[[ Source records, beginning ]]
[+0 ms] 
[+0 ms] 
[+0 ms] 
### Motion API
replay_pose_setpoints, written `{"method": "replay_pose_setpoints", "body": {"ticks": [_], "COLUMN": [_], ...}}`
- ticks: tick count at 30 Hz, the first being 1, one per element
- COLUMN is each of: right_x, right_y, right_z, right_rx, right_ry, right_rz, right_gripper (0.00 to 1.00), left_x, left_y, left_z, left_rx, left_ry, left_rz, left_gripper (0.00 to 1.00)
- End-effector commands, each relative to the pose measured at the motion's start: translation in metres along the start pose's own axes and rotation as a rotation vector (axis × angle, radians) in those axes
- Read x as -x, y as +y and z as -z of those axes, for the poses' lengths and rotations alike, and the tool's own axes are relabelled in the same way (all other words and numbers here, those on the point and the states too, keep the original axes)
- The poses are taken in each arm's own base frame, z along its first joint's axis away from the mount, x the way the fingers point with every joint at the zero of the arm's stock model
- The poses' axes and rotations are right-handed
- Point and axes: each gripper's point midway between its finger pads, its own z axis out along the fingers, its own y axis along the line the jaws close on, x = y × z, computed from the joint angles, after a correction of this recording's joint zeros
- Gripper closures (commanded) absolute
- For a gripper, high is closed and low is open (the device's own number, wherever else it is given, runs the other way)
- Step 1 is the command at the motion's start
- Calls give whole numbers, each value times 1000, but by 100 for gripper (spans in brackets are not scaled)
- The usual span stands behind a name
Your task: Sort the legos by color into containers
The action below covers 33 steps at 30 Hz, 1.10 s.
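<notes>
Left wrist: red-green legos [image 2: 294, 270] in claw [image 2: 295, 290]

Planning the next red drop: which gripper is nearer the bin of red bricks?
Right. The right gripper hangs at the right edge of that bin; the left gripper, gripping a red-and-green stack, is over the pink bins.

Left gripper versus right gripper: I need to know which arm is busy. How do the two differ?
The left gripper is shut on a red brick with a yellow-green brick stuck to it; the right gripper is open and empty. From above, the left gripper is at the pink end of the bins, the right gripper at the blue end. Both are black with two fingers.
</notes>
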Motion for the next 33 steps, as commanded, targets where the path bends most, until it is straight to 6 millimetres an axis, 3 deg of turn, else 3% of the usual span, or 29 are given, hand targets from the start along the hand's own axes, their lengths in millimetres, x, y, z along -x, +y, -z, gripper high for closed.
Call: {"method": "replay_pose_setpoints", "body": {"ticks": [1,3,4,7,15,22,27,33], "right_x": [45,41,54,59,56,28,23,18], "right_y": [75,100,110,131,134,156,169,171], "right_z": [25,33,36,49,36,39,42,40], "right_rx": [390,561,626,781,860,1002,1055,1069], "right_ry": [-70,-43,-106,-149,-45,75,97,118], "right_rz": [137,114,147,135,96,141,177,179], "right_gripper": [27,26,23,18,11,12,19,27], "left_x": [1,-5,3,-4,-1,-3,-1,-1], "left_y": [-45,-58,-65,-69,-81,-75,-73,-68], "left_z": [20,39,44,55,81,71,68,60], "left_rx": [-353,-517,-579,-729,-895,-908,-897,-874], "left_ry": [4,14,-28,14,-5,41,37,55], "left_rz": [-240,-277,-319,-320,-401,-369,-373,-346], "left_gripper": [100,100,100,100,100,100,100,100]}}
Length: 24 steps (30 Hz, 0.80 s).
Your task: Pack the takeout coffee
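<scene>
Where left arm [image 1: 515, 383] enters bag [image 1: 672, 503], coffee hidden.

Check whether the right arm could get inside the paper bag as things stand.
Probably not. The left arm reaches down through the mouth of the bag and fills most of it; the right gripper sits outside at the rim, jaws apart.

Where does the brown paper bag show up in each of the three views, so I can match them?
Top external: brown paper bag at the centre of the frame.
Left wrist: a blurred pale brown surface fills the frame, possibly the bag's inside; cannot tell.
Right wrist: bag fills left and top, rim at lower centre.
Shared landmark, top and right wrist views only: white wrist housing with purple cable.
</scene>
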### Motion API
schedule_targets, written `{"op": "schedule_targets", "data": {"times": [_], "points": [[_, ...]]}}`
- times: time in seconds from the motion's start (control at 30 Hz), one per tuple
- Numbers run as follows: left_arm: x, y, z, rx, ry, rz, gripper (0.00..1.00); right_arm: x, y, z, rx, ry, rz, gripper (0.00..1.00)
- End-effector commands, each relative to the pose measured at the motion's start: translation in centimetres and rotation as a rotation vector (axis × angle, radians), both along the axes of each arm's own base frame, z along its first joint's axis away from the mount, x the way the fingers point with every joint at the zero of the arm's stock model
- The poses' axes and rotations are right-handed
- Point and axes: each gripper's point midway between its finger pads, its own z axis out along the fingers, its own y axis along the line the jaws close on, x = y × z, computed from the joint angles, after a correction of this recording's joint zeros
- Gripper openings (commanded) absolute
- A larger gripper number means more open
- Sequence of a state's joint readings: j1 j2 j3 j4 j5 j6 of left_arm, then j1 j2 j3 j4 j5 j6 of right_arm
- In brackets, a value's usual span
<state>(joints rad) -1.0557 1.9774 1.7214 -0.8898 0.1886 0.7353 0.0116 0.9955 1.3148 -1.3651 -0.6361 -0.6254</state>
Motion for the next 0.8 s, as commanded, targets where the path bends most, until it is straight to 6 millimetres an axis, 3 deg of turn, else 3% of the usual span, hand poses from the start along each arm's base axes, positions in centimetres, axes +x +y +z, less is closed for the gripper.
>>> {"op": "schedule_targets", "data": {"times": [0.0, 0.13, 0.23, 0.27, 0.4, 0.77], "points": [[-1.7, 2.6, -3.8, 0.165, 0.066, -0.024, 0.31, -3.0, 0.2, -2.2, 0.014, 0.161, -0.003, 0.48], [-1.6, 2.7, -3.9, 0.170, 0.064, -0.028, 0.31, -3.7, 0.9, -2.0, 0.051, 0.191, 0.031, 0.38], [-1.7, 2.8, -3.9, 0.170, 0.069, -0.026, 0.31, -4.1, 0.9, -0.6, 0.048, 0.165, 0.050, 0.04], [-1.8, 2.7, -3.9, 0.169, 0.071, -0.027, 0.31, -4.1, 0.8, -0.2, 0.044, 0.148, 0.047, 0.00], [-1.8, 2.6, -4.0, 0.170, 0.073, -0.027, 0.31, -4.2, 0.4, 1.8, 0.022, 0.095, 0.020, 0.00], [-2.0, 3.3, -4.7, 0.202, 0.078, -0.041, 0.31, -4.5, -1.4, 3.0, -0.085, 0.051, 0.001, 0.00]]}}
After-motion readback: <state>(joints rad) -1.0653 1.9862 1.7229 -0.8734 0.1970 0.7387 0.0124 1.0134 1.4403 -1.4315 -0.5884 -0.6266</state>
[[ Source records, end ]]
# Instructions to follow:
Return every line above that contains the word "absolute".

# Output:
- Gripper closures (commanded) absolute
- Gripper openings (commanded) absolute

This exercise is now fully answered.